A FAST INSIGHT INTO HIGH-ACCURACY NONLINEAR FREQUENCY ESTIMATION OF STRINGER-STIFFENED SHELLS
Chun-Hui He, Mostafa Mohammadian
Abstract
Understanding the behavior of nonlinear vibrations in stringer-stiffened shell structures is crucial for enhancing the stability and efficiency of advanced aerospace and marine systems. These systems often exhibit complex responses due to geometric and material intricacies, which require analytical methods capable of effectively capturing critical dynamics. This study presents three efficient analytical methods for deriving closed-form expressions for the nonlinear frequency of such systems: the adaptive location point-based He’s formulation (ALPF), the square error minimizing-based frequency formulation (SEMF), and the Hamiltonian-based frequency-amplitude formulation (HFAF). These methods offer efficient and straightforward solutions for analyzing nonlinear oscillators without requiring complex iterative procedures.

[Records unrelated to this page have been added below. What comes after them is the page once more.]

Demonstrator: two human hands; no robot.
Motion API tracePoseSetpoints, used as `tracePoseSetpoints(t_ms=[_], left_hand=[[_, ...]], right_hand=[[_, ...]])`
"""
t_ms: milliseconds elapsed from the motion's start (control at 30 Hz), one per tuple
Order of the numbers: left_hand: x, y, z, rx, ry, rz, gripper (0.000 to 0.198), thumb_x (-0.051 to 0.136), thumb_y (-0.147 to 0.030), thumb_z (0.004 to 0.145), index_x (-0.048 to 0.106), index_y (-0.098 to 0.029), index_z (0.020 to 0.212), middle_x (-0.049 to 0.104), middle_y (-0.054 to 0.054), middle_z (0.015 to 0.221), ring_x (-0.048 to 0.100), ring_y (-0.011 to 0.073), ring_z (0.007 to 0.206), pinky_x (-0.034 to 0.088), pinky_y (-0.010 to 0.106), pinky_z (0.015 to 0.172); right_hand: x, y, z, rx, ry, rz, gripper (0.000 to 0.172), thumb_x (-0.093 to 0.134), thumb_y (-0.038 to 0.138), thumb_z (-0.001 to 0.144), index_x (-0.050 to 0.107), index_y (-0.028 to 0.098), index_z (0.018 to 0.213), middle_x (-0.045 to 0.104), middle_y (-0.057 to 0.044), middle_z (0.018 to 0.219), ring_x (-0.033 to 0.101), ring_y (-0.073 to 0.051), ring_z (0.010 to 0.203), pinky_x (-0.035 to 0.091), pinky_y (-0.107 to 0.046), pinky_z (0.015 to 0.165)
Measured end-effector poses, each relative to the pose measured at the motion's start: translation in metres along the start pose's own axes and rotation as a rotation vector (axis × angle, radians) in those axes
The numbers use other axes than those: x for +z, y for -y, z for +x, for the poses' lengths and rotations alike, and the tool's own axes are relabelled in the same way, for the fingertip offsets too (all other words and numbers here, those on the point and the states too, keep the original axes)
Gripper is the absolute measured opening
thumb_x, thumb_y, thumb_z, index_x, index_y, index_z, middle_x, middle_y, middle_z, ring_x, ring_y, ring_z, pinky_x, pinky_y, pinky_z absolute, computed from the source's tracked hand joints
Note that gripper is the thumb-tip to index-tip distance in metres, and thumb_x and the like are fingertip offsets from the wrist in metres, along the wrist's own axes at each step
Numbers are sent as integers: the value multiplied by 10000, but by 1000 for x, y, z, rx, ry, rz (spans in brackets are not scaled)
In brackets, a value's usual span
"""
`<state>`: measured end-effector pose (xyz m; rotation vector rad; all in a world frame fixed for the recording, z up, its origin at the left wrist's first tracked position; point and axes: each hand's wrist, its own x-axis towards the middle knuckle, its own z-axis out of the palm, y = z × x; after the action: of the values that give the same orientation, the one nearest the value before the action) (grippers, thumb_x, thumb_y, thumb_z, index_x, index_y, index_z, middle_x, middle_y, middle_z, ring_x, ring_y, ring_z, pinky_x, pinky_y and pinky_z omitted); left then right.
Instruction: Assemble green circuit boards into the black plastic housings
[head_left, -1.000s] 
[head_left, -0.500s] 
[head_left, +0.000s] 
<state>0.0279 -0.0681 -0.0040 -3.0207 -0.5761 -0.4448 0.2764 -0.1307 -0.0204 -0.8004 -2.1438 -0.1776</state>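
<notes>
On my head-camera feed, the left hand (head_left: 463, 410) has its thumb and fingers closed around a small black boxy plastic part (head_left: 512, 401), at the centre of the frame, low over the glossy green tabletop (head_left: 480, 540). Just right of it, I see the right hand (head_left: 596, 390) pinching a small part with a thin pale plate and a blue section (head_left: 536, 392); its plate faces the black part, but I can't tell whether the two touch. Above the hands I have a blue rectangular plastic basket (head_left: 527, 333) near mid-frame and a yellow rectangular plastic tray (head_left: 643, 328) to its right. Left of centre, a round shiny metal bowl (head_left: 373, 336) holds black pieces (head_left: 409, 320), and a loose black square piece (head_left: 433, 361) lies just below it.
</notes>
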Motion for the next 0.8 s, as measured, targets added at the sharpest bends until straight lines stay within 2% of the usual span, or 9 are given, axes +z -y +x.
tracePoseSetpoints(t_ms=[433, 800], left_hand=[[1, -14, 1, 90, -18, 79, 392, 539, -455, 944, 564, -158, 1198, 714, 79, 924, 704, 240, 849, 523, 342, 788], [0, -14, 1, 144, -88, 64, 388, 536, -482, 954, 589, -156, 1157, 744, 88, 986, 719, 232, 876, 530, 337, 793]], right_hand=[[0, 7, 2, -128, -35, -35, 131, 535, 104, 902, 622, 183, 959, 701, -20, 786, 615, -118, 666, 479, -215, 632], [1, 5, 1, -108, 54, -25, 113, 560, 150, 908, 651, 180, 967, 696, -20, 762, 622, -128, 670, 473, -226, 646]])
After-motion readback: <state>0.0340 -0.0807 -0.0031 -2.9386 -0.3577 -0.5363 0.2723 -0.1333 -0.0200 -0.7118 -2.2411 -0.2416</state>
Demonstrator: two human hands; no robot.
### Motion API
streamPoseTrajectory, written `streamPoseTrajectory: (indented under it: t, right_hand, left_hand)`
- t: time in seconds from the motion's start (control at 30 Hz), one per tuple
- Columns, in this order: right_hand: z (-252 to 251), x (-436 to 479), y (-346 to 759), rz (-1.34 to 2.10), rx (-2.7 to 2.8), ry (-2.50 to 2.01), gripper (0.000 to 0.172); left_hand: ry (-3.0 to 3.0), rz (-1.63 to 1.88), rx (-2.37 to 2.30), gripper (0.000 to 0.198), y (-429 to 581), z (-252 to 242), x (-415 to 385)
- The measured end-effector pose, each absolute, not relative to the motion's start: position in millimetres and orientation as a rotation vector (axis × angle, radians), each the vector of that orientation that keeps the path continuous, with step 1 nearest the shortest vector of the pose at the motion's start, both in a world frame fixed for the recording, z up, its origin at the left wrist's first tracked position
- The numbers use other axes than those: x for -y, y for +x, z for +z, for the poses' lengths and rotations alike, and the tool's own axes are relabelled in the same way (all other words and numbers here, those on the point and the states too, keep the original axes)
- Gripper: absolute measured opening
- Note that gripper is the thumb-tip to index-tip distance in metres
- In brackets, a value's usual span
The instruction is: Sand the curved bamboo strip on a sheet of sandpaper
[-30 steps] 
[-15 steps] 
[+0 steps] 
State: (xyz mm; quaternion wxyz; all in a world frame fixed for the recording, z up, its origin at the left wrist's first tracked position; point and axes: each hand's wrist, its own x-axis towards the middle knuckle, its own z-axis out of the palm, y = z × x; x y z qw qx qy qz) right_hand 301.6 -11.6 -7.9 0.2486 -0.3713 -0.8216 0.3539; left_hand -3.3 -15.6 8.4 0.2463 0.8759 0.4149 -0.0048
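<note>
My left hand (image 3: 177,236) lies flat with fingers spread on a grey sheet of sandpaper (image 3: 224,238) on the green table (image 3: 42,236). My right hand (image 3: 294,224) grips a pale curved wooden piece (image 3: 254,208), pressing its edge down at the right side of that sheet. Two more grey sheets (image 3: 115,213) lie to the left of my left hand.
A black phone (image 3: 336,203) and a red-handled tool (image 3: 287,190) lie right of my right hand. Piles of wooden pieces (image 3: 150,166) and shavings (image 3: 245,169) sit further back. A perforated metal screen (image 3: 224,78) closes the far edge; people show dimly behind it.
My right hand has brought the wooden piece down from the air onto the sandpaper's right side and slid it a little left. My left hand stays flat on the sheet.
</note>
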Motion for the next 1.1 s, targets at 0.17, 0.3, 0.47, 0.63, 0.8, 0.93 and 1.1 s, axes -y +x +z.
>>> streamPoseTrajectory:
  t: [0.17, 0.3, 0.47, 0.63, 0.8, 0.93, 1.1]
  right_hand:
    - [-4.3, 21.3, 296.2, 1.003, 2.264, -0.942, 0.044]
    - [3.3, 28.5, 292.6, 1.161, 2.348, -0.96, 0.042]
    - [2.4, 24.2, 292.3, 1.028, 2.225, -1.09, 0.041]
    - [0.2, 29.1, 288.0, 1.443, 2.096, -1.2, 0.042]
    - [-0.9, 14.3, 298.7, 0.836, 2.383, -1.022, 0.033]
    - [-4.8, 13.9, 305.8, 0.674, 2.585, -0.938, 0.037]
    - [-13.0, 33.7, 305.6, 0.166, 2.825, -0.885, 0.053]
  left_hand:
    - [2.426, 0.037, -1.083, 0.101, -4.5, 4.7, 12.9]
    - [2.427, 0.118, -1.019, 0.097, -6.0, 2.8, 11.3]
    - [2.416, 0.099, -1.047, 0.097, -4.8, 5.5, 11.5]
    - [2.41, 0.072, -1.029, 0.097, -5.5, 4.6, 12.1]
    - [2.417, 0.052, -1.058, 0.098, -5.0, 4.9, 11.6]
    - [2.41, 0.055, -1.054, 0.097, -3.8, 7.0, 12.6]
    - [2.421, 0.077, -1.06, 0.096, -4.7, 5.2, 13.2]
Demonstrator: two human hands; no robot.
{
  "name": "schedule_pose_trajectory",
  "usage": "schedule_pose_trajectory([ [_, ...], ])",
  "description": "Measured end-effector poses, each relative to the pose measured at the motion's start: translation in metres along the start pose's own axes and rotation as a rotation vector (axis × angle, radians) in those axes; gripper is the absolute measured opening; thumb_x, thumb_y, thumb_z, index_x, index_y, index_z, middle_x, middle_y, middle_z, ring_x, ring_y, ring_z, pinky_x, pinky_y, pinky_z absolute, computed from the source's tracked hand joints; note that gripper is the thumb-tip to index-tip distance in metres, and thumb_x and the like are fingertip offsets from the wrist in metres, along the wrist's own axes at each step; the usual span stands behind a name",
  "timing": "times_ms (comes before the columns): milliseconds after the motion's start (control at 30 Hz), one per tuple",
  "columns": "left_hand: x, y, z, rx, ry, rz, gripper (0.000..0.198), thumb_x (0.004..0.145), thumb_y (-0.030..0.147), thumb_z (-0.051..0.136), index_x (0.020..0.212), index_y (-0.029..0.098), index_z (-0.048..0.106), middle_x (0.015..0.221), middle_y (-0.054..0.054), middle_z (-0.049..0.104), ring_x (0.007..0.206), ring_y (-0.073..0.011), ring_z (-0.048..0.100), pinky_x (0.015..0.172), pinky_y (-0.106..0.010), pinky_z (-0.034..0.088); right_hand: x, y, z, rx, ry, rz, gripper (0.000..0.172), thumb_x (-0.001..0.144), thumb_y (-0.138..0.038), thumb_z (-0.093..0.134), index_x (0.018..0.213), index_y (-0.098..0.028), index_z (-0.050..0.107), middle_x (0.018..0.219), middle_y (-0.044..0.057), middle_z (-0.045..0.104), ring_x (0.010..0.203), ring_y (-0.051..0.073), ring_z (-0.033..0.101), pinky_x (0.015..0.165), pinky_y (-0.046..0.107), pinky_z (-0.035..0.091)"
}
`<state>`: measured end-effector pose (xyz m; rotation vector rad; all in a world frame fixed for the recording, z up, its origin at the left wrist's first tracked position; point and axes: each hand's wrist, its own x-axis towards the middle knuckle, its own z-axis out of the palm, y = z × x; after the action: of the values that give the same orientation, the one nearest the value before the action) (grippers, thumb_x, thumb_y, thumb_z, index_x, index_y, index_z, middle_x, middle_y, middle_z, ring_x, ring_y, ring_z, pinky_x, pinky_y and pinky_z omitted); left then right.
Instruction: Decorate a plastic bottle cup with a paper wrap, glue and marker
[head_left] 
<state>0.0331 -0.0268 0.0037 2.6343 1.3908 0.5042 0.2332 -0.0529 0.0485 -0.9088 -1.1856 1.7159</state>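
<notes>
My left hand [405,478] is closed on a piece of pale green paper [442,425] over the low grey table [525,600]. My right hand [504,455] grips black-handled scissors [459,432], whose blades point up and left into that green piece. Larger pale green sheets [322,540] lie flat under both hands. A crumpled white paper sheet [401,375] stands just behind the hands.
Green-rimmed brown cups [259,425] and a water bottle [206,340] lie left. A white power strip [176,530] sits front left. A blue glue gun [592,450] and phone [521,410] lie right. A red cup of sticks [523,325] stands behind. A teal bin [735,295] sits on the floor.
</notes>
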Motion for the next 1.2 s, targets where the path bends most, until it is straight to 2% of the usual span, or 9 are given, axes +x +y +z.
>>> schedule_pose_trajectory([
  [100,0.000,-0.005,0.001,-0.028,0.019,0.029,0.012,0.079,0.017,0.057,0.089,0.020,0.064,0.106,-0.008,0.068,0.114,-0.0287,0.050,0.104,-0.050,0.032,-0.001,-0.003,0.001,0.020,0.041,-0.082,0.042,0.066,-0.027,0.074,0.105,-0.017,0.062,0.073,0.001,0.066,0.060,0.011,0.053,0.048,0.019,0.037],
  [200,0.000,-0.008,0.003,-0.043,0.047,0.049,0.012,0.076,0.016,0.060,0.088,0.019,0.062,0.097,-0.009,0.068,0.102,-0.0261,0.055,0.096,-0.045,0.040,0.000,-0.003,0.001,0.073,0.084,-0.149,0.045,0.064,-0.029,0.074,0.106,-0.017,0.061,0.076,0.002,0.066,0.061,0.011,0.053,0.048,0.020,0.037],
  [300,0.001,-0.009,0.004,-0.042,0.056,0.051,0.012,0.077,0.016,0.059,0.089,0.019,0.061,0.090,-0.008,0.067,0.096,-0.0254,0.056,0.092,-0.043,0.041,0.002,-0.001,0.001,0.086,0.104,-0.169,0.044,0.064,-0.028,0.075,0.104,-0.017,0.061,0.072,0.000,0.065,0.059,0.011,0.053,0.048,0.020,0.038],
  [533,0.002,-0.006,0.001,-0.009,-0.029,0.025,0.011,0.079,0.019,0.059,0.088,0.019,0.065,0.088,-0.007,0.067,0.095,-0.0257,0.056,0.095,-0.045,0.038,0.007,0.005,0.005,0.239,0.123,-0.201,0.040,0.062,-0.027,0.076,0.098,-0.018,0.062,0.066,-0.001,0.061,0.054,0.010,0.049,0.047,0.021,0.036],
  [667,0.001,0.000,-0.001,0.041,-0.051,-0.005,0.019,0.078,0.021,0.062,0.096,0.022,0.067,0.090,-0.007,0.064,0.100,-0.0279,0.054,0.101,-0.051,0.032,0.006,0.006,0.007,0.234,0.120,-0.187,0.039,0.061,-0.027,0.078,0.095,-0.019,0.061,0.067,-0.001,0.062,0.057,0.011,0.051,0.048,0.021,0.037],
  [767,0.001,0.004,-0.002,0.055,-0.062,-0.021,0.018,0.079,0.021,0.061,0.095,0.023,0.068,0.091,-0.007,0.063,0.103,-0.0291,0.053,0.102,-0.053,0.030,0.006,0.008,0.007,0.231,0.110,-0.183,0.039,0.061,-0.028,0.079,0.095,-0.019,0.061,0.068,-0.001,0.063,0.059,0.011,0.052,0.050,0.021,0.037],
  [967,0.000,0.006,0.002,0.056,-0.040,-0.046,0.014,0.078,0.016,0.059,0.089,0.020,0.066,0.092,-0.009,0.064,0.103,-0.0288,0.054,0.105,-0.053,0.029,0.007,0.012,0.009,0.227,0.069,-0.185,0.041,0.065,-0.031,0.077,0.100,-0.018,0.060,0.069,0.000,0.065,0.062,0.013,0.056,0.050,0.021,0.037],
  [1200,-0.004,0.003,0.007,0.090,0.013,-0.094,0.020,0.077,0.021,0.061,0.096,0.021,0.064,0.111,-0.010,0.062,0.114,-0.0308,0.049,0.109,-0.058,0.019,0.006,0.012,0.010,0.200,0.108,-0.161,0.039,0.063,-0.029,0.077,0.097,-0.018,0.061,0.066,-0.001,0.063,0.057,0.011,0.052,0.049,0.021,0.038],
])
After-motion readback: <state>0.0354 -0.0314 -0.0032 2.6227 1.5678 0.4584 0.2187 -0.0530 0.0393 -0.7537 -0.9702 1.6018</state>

The nonlinear frequency of the stringer-stiffened shell is determined using each method and validated against both exact analytical solutions and numerical results. The results show that the first two methods yield high accuracy for small amplitudes, while their accuracy decreases at higher amplitudes. In contrast, the Hamiltonian-based method maintains high accuracy over a wider range of amplitudes. The original He's formulation is recognized for its simplicity and computational efficiency, making it a practical tool for rapid frequency estimation in stringer-stiffened shell systems. This comparative study offers guidance for selecting appropriate analytical tools for nonlinear vibration analysis of complex mechanical and physical systems.